Charge patients out of pocket
Without insurance reimbursement, radiology provider Radnet It has resorted to charging patients for its AI-enhanced breast cancer screening, which it launched in 2022. RadNet has published data suggesting the tool helps improve cancer detection.
The company recently reduced the price of the test from $59 to $40. It said its AI-based digital health revenues more than doubled in the first quarter compared to last year, and patient reliance on AI screening increased from about 25% to 39% of mammogram patients.
RadNet executives compare the process with AI screening to the radiology industry's experience with digital breast tomosynthesis, known as 3D mammography. It was approved by the US Food and Drug Administration in 2011, and women were initially offered the test for an out-of-pocket fee. By the end of the decade, it was widely covered by insurance companies.
“The question is, can we ultimately get (insurers) to step up to make this happen?
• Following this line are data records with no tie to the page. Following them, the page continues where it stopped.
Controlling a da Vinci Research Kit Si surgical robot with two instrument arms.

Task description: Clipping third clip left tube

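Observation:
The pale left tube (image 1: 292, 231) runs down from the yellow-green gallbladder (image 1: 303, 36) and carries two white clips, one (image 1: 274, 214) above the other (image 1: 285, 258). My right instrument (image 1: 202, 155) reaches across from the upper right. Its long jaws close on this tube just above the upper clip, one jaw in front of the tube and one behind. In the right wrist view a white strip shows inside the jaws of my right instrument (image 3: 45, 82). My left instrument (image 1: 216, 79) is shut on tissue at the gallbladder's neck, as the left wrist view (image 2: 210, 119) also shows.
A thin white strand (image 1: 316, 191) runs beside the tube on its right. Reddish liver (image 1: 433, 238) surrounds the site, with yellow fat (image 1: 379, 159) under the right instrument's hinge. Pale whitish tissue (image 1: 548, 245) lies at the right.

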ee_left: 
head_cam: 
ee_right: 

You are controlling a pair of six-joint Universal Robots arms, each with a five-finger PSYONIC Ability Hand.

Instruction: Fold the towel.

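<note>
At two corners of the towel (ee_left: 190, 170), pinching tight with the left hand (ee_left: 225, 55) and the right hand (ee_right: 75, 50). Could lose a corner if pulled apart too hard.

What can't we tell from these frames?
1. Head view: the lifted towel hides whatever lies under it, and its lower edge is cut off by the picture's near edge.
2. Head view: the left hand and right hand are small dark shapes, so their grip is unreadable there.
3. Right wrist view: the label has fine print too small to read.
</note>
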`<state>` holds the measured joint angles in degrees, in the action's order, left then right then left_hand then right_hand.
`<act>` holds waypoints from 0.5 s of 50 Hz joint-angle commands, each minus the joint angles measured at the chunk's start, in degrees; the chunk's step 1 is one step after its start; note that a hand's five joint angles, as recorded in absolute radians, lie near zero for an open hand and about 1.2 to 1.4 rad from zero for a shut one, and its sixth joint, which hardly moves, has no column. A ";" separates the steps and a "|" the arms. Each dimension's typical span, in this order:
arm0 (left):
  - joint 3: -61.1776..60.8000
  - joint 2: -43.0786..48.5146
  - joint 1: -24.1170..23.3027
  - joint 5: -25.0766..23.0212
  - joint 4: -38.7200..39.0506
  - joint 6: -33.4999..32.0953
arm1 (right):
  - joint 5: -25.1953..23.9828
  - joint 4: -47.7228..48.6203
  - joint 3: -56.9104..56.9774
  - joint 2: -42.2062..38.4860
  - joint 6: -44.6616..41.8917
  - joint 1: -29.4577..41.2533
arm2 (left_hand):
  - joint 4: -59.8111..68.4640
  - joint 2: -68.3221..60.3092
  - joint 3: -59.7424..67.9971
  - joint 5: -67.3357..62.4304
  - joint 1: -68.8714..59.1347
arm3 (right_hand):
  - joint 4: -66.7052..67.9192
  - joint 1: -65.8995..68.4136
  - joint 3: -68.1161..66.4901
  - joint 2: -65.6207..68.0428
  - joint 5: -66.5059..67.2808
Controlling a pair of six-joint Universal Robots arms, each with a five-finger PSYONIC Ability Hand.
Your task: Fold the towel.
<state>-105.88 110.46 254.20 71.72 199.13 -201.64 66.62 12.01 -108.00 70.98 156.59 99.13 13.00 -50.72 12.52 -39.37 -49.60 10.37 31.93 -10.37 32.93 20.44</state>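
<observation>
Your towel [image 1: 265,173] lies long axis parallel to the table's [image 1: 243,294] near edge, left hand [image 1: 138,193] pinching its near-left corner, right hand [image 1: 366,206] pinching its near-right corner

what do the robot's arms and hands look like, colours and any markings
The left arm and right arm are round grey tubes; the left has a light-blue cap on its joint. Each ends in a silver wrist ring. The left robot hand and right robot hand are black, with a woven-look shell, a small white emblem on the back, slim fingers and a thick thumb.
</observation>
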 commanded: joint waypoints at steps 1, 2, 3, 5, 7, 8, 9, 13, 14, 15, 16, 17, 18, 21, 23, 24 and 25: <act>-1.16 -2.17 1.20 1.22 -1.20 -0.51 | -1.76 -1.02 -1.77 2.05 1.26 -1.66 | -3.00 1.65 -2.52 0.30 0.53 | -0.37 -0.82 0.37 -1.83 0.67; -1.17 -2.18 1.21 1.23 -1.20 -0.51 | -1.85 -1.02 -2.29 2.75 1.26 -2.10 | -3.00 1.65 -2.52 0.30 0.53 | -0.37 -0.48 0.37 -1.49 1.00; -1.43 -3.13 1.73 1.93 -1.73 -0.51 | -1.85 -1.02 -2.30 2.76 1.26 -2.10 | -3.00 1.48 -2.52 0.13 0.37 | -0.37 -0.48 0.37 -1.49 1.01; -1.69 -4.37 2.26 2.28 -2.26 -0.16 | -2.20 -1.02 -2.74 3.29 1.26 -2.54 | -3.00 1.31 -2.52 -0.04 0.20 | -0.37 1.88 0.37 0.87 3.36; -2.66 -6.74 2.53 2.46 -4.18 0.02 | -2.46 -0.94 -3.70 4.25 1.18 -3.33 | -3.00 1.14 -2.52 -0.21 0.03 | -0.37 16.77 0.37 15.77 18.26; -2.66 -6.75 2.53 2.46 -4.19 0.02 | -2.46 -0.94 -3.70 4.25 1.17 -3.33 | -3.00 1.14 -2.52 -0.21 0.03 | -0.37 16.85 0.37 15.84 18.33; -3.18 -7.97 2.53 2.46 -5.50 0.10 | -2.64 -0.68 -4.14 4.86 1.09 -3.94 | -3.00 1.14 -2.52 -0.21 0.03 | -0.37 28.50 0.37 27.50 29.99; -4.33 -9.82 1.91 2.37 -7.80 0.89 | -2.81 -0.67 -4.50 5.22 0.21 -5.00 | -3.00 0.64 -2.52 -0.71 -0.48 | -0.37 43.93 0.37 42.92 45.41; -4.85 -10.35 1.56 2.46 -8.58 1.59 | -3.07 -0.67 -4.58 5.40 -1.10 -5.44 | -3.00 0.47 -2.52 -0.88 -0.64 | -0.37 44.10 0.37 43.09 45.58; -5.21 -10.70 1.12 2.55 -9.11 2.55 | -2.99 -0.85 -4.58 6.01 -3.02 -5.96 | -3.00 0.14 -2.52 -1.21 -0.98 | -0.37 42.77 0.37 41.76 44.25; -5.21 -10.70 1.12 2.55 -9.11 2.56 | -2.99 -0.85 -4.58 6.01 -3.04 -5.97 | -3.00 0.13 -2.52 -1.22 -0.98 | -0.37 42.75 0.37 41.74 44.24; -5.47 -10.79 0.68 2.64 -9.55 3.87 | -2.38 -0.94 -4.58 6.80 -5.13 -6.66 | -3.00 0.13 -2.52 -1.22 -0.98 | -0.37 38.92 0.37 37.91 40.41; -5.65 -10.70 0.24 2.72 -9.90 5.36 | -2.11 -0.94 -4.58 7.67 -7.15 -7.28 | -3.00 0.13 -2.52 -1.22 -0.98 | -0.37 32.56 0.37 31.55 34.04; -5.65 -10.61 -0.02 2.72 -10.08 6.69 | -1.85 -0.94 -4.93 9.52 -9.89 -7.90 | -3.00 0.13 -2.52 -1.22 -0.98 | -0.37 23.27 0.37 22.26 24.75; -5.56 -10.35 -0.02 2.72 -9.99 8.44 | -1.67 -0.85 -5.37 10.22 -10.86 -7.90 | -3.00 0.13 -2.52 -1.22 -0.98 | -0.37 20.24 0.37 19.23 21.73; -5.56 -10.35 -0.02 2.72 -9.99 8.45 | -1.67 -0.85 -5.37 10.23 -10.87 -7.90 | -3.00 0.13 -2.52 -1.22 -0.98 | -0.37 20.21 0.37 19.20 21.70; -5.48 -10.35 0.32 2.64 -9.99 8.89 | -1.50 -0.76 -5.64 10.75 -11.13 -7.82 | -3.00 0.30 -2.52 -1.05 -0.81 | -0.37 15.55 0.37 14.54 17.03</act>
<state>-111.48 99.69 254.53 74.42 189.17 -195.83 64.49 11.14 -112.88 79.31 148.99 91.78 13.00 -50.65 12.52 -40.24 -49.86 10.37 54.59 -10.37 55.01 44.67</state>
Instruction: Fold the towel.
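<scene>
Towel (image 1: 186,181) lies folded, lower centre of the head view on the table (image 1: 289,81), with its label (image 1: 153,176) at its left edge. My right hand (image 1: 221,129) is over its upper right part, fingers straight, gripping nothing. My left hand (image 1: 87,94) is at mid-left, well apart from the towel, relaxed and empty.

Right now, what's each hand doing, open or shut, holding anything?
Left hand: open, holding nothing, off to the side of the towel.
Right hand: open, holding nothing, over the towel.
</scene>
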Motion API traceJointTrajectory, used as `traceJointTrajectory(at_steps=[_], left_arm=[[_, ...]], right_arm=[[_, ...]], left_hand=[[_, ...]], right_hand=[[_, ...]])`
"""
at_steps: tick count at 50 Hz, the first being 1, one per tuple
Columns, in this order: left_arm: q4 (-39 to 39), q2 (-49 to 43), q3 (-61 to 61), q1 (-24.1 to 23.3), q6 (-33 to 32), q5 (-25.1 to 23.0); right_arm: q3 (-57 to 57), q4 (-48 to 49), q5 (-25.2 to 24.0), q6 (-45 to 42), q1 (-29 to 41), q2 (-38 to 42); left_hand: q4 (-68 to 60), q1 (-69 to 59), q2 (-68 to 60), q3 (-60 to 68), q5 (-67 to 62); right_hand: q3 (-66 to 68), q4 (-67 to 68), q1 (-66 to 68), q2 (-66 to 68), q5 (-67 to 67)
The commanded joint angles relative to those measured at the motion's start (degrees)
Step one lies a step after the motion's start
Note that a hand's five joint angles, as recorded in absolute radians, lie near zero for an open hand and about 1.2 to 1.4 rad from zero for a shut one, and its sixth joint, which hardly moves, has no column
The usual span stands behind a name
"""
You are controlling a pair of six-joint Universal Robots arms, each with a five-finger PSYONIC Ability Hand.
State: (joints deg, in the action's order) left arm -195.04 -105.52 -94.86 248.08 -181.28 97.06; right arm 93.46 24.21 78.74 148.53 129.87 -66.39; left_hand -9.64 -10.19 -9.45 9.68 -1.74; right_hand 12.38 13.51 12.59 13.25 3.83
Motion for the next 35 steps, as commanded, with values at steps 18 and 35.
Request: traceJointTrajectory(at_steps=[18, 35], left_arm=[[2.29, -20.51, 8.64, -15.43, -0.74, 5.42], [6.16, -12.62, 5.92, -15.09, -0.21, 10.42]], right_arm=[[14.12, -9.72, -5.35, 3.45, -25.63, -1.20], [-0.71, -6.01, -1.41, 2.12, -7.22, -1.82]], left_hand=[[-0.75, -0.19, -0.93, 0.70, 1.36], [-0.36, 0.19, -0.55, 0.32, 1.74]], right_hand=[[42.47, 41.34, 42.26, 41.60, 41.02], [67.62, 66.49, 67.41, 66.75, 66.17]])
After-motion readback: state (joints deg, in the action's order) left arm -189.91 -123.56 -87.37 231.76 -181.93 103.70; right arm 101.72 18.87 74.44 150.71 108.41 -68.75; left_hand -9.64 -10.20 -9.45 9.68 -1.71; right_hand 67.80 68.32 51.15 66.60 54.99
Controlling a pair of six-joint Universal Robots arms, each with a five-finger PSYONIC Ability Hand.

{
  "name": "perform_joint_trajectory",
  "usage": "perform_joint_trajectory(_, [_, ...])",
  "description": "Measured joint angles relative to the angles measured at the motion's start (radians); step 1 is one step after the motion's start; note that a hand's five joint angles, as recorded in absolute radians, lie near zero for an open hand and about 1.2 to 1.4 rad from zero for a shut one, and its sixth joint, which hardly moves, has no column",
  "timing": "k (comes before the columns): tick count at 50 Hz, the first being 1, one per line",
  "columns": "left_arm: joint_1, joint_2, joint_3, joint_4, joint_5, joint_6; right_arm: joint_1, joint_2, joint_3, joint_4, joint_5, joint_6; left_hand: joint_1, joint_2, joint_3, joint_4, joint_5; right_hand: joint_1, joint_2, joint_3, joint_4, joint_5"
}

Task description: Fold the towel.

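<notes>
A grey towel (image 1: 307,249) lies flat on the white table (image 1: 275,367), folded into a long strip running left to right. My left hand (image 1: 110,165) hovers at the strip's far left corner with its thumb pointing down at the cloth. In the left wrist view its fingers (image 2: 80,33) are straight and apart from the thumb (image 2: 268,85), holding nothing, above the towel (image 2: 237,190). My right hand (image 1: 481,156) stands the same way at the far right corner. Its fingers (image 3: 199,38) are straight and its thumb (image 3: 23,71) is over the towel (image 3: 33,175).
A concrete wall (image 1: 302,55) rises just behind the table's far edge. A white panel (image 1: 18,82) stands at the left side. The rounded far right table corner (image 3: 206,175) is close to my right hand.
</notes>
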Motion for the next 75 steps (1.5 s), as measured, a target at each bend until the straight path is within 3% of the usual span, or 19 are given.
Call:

And I think driving adoption and value propositions to discover more cancer, I think will ultimately convince them,” said Dr. Greg Sorensen, president of RadNet. Science officer.
RadNet has registered an employer in New Jersey that will begin covering breast cancer screenings for its workers, Sorensen said.
The company will also soon launch an AI-enhanced prostate MRI scan for $250. But at this price, it may pose a greater barrier to its adoption and access to patients who cannot afford it.
Concerns about access
UCLA neuroscience professor Josh Trachtenberg was willing to pay for prostate cancer screening using AI, which he feels has made a huge difference in his own care.
Trachtenberg says that when he was diagnosed with prostate cancer last year, several doctors told him that he would need to have his prostate removed, a procedure that would have left him with problems of urinary incontinence and impotence.
He turned to a urologist at the UCLA School of Medicine who was using Avenda Health's Unfold AI software. The software measured the extent of the tumor more precisely, allowing the doctor to access cancer cells during surgery while sparing healthy tissue.
Trachtenberg worries that patients who can't afford the additional costs of some AI tools will pay the price with poorer results.
“I think most guys who are not medical school faculty…are put through the meat grinder because that's what insurance covers and that's the 'go to' procedure,” he said.
Perry Bossi, of Avinda Health, fears patients could lose out on new technologies altogether, because uncertainty about reimbursement could hinder funding for innovation.
“As a startup, we are always looking for investors, so making sure there is a clear path to revenue – it is important for us to survive,” she said.
Investors are backing AI developers in healthcare despite payment hurdles. Alex Morgan, partner at Khosla Ventures, is bullish on the sector and recently participated in a large funding round for a company working on radiology AI.
“If you have a human doing a bunch of activities, and then you apply AI, you're not going to get any efficiency gains,” Morgan said, adding that the key to getting paid is “delivering robust, differentiated results.”
In the end, he said, technology that improves the quality of care and outcomes for patients will win out.